WHAT TO DO: Search the entries below for the word "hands", then copy each line in which it is found.

Segment Start: DATA RECORDS

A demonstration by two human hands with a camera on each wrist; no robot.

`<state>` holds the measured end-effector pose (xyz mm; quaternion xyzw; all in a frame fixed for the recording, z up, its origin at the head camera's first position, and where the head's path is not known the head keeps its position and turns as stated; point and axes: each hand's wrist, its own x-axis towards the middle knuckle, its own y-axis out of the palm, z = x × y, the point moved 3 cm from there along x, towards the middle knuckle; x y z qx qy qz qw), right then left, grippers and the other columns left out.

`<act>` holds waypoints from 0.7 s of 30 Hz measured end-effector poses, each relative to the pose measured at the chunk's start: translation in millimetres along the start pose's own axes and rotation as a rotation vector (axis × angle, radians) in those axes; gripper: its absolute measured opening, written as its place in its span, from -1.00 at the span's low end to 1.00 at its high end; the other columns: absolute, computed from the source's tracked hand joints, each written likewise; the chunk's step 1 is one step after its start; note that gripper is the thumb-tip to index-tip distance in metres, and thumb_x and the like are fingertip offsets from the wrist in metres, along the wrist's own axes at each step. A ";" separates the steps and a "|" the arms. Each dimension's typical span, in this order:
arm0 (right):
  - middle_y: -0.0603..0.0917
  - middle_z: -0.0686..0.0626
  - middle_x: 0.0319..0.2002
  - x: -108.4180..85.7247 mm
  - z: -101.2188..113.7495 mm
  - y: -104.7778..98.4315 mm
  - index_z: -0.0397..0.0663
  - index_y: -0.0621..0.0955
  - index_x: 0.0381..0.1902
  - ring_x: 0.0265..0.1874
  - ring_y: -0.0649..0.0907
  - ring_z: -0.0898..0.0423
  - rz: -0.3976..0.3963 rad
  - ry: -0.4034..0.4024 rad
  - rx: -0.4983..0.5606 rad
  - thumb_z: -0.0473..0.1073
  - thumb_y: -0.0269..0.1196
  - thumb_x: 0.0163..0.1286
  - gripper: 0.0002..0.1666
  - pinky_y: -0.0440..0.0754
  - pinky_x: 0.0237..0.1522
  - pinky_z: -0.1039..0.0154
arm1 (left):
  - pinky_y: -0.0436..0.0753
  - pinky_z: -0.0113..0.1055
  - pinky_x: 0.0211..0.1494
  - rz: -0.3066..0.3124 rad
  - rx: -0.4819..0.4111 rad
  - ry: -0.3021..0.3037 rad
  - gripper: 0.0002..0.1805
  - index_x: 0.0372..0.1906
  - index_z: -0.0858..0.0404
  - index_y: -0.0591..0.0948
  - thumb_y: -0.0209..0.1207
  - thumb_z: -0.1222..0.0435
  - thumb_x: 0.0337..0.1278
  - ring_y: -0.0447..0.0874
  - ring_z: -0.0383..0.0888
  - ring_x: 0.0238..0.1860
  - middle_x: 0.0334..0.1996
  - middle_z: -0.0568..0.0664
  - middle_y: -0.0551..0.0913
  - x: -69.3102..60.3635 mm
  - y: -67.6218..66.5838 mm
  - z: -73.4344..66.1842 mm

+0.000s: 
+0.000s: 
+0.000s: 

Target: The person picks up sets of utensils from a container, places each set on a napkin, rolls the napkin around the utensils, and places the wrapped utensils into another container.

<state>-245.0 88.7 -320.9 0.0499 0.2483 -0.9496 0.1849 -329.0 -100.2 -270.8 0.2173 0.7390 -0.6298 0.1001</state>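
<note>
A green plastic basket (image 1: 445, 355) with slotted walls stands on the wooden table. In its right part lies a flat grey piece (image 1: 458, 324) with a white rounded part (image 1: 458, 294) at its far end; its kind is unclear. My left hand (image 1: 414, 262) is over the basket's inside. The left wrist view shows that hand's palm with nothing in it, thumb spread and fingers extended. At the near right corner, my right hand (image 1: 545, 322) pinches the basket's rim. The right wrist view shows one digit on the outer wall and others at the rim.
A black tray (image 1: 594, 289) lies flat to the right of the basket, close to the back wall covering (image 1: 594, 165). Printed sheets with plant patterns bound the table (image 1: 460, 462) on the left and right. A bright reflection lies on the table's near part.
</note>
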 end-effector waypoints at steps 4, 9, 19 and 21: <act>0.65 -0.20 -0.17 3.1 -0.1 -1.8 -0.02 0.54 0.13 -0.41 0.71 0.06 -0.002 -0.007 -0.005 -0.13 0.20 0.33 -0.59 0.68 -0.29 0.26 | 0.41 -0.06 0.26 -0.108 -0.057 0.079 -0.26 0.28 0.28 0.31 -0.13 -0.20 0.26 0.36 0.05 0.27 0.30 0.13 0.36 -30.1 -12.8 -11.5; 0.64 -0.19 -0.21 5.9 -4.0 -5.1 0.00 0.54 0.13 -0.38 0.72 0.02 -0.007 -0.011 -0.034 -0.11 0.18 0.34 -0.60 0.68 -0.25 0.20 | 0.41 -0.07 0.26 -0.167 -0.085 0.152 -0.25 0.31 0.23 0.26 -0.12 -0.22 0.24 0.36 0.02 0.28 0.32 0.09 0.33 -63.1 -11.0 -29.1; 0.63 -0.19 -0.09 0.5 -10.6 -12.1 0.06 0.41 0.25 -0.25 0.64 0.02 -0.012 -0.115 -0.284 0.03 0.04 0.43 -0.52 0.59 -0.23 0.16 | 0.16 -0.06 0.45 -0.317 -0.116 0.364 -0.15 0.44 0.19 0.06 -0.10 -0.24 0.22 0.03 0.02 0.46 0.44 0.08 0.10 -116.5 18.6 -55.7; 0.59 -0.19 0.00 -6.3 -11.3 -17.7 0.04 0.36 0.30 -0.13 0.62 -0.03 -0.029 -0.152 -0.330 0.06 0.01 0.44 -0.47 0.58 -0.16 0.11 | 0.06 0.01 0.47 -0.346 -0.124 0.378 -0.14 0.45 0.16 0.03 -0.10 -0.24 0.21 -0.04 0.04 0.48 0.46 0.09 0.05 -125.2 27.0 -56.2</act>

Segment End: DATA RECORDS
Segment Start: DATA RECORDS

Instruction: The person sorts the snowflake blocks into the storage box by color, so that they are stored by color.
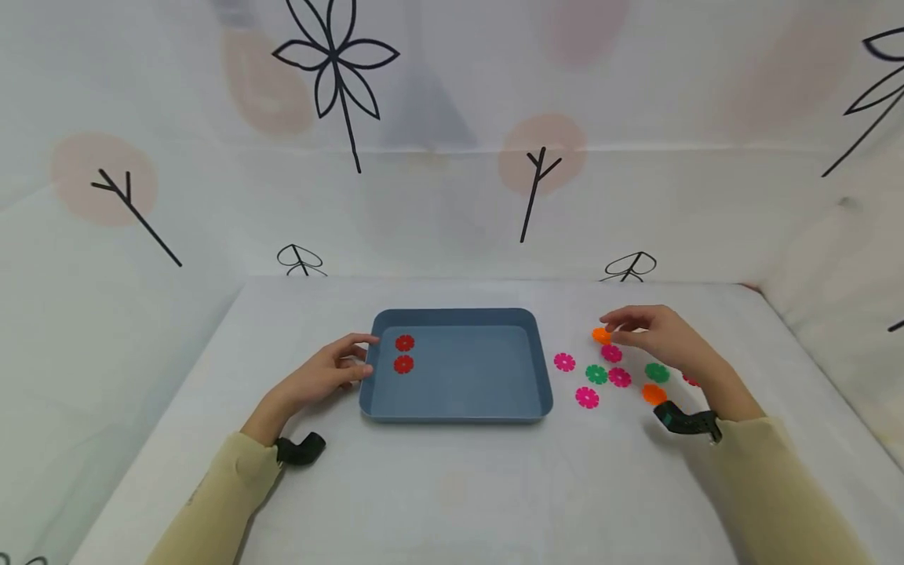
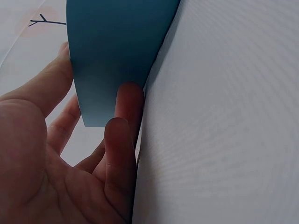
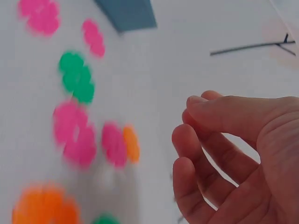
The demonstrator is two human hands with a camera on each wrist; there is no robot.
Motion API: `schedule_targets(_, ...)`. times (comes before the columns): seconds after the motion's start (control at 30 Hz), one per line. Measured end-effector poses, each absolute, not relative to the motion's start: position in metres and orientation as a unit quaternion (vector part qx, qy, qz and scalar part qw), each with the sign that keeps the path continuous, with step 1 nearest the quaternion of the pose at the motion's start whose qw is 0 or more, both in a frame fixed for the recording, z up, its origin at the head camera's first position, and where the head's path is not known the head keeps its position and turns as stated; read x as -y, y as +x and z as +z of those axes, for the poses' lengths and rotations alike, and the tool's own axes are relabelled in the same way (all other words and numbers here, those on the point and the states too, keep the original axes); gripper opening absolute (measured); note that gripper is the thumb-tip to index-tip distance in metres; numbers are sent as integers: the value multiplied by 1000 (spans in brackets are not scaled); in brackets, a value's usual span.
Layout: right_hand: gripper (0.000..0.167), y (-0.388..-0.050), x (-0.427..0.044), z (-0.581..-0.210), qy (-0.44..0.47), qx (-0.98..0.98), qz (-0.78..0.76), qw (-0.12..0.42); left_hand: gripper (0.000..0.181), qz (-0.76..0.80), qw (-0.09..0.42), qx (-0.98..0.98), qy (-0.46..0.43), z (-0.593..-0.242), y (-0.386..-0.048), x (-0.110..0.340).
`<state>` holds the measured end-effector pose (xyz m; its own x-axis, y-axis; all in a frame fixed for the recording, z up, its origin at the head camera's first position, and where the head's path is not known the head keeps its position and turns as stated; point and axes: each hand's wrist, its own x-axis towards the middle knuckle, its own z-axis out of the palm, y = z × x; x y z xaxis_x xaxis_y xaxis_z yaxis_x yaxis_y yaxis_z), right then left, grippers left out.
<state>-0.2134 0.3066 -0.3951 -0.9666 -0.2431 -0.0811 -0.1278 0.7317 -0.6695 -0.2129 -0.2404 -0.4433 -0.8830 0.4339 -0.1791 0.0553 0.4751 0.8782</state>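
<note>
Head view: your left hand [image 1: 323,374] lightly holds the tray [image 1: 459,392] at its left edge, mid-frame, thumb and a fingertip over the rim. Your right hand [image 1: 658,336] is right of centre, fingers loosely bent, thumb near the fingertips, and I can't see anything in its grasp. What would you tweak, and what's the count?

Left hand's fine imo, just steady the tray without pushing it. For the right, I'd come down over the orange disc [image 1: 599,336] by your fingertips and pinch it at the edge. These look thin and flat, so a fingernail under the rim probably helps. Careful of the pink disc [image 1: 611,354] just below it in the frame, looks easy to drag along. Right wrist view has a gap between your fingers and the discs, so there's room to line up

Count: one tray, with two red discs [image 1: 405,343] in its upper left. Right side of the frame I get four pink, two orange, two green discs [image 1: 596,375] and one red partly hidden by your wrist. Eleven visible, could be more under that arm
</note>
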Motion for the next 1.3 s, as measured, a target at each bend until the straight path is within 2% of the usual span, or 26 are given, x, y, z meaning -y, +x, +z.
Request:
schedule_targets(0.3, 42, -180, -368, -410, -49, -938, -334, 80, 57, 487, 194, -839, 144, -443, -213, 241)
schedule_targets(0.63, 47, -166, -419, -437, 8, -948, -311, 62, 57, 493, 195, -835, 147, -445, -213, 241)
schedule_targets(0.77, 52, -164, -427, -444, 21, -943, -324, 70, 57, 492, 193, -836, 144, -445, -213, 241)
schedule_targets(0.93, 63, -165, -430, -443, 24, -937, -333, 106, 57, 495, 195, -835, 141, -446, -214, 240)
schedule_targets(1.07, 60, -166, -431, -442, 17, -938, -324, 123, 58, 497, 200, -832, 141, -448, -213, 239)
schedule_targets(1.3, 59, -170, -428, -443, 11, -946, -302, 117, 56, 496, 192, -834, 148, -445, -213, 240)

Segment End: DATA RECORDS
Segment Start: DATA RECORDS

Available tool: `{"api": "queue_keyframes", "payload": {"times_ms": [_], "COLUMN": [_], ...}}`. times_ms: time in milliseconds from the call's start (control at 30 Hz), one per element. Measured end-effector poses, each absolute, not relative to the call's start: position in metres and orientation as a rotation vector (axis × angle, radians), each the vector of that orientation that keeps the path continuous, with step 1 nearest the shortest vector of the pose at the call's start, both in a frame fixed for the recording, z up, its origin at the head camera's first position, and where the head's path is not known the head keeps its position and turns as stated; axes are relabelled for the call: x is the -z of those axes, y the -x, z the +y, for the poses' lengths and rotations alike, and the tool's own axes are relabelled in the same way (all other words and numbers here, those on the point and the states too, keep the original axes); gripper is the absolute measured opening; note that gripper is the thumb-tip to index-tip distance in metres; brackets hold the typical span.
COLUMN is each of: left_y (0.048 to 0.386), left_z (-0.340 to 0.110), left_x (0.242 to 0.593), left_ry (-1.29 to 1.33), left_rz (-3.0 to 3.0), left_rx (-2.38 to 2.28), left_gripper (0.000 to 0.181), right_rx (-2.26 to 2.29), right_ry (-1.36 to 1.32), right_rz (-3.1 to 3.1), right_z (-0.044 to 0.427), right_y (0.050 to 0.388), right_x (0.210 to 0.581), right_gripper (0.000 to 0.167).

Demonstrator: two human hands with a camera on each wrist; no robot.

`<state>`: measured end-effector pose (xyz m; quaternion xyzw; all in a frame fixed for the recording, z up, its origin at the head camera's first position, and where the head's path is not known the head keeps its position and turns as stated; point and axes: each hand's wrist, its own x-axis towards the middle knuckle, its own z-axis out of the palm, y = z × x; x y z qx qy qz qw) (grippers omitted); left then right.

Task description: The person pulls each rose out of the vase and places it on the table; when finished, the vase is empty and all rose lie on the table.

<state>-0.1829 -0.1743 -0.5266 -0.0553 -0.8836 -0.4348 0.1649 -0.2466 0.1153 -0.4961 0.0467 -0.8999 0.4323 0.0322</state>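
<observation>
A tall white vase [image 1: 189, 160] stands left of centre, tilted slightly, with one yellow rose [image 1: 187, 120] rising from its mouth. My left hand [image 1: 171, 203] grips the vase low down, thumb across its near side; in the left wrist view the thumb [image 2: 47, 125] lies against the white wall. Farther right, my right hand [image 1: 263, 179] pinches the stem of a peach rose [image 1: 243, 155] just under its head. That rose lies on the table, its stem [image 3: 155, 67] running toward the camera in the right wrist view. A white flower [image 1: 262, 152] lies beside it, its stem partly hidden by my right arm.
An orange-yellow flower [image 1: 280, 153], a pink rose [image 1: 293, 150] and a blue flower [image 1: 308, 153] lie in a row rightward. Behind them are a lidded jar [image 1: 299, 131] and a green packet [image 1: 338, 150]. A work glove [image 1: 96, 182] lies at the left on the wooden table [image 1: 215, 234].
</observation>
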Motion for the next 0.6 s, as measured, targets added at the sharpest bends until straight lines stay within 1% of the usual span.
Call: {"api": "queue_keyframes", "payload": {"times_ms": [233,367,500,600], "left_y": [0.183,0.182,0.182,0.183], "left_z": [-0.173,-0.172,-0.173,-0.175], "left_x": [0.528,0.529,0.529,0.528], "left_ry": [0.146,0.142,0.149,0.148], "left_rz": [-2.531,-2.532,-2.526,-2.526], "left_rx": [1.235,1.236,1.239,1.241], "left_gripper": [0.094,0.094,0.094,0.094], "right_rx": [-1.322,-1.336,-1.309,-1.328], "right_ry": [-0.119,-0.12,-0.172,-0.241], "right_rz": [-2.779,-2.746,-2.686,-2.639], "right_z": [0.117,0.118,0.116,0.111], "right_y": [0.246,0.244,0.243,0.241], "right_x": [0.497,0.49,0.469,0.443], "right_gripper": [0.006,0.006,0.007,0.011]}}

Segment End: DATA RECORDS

ANSWER SECTION:
A demonstration by two human hands with a camera on each wrist; no robot.
The demonstrator is two human hands with a camera on each wrist; there is no robot.
Demonstrator: two human hands with a camera on each wrist; no robot.

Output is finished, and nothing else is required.